WORK ORDER —
The records below are to be reproduced exactly, with every picture left out.

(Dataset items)
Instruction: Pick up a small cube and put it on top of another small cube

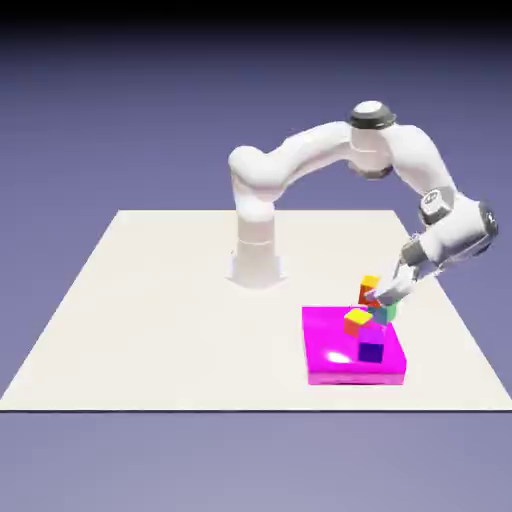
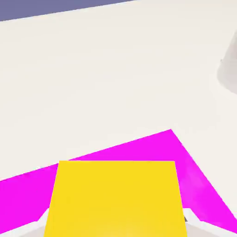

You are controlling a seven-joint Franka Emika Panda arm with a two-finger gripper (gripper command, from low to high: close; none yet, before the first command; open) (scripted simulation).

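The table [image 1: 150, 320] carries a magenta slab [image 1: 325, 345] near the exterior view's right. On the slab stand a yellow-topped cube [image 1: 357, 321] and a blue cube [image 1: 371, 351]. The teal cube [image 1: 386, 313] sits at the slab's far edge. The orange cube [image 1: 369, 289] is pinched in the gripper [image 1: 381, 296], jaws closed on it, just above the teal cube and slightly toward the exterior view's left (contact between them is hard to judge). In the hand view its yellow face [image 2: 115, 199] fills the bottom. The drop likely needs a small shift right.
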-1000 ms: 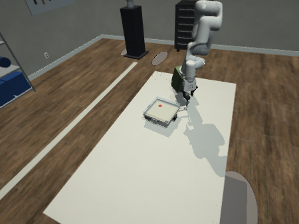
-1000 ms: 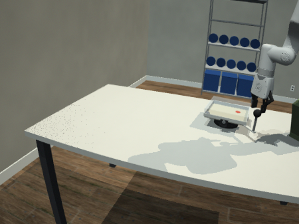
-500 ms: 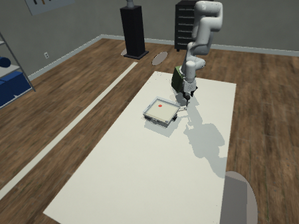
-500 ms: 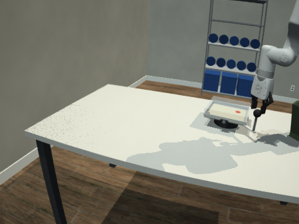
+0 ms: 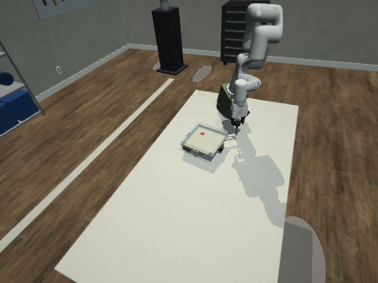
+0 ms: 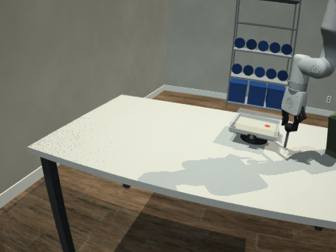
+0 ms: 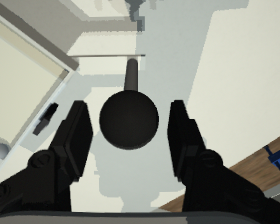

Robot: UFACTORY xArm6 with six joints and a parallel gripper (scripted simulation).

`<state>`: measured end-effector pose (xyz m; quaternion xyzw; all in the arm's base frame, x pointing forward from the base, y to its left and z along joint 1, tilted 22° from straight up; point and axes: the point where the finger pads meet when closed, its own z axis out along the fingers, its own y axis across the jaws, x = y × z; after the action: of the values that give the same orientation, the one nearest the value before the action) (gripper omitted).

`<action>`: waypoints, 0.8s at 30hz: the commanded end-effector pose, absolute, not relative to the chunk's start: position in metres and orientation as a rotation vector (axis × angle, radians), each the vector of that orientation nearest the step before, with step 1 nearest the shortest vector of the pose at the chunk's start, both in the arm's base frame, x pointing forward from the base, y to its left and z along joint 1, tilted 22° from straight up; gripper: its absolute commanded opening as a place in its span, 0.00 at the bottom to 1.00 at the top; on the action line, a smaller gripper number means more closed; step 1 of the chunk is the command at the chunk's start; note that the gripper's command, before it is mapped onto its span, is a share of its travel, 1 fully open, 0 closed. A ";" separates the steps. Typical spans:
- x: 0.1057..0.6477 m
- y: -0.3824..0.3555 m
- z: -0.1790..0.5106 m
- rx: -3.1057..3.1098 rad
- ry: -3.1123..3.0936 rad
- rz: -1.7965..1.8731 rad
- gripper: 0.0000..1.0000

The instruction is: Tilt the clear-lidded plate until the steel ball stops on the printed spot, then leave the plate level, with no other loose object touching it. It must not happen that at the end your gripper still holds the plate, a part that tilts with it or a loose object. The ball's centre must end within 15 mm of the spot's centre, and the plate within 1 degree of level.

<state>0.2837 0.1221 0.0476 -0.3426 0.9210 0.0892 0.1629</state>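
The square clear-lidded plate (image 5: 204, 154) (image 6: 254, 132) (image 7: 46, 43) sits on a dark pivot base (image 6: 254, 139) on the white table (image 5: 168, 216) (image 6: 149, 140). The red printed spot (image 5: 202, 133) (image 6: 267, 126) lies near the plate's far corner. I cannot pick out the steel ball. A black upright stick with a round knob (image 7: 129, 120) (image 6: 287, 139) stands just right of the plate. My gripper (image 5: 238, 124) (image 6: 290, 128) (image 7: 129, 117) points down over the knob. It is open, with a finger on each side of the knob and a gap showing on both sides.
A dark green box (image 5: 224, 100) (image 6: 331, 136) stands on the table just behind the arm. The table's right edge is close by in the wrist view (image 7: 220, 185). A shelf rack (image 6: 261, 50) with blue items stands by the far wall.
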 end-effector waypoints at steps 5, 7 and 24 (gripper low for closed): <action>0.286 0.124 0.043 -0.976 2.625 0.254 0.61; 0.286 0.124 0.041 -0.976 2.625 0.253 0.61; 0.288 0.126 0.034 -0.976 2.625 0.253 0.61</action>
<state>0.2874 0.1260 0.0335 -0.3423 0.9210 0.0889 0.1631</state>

SOLUTION —
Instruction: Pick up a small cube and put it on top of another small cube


You are controlling a seven-joint Franka Emika Panda arm with a two-finger gripper (gripper command, from low to high: close; none yet, before the first command; open) (scripted simulation).

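The table [image 1: 150, 320] carries a magenta slab [image 1: 325, 345] near the exterior view's right. On the slab stand a yellow-topped cube [image 1: 357, 321] and a blue cube [image 1: 371, 351]. The teal cube [image 1: 386, 313] sits at the slab's far edge. The orange cube [image 1: 369, 289] is pinched in the gripper [image 1: 381, 296], jaws closed on it, just above the teal cube and slightly toward the exterior view's left (contact between them is hard to judge). In the hand view its yellow face [image 2: 115, 199] fills the bottom. The drop likely needs a small shift right.
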-1000 ms: 
-1000 ms: 
-500 ms: 
-500 ms: 
+0 ms: 
+0 ms: 
+0 ms: 

Robot: UFACTORY xArm6 with six joints and a parallel gripper (scripted simulation).

`<state>`: measured end-effector pose (xyz m; quaternion xyzw; all in the arm's base frame, x pointing forward from the base, y to its left and z along joint 1, tilted 22° from straight up; point and axes: the point where the finger pads meet when closed, its own z axis out along the fingers, its own y axis across the jaws, x = y × z; after the action: of the values that give the same orientation, the one nearest the value before the action) (gripper omitted).

`<action>`: waypoints, 0.8s at 30hz: the commanded end-effector pose, absolute, not relative to the chunk's start: position in metres and orientation as a rotation vector (axis × angle, radians), each the vector of that orientation nearest the step before, with step 1 nearest the shortest vector of the pose at the chunk's start, both in the arm's base frame, x pointing forward from the base, y to its left and z along joint 1, tilted 22° from straight up; gripper: its absolute commanded opening as a place in its span, 0.00 at the bottom to 1.00 at the top; on the action line, a smaller gripper number means more closed; step 1 of the chunk is the command at the chunk's start; note that the gripper's command, before it is mapped onto its span, is a share of its travel, 1 fully open, 0 closed. A ";" separates the steps. Typical spans:
- x: 0.1057..0.6477 m
- y: -0.3824..0.3555 m
- z: -0.1790..0.5106 m
- rx: -3.1057..3.1098 rad
- ry: -3.1123..3.0936 rad
- rz: -1.7965..1.8731 rad
- gripper: 0.0000..1.0000

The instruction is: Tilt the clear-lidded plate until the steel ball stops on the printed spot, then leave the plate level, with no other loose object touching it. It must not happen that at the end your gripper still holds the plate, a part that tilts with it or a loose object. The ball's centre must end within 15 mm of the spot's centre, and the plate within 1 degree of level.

<state>0.2837 0.1221 0.0476 -0.3426 0.9210 0.0892 0.1629</state>
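The square clear-lidded plate (image 5: 204, 154) (image 6: 254, 132) (image 7: 46, 43) sits on a dark pivot base (image 6: 254, 139) on the white table (image 5: 168, 216) (image 6: 149, 140). The red printed spot (image 5: 202, 133) (image 6: 267, 126) lies near the plate's far corner. I cannot pick out the steel ball. A black upright stick with a round knob (image 7: 129, 120) (image 6: 287, 139) stands just right of the plate. My gripper (image 5: 238, 124) (image 6: 290, 128) (image 7: 129, 117) points down over the knob. It is open, with a finger on each side of the knob and a gap showing on both sides.
A dark green box (image 5: 224, 100) (image 6: 331, 136) stands on the table just behind the arm. The table's right edge is close by in the wrist view (image 7: 220, 185). A shelf rack (image 6: 261, 50) with blue items stands by the far wall.
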 end-effector waypoints at steps 5, 7 and 24 (gripper low for closed): <action>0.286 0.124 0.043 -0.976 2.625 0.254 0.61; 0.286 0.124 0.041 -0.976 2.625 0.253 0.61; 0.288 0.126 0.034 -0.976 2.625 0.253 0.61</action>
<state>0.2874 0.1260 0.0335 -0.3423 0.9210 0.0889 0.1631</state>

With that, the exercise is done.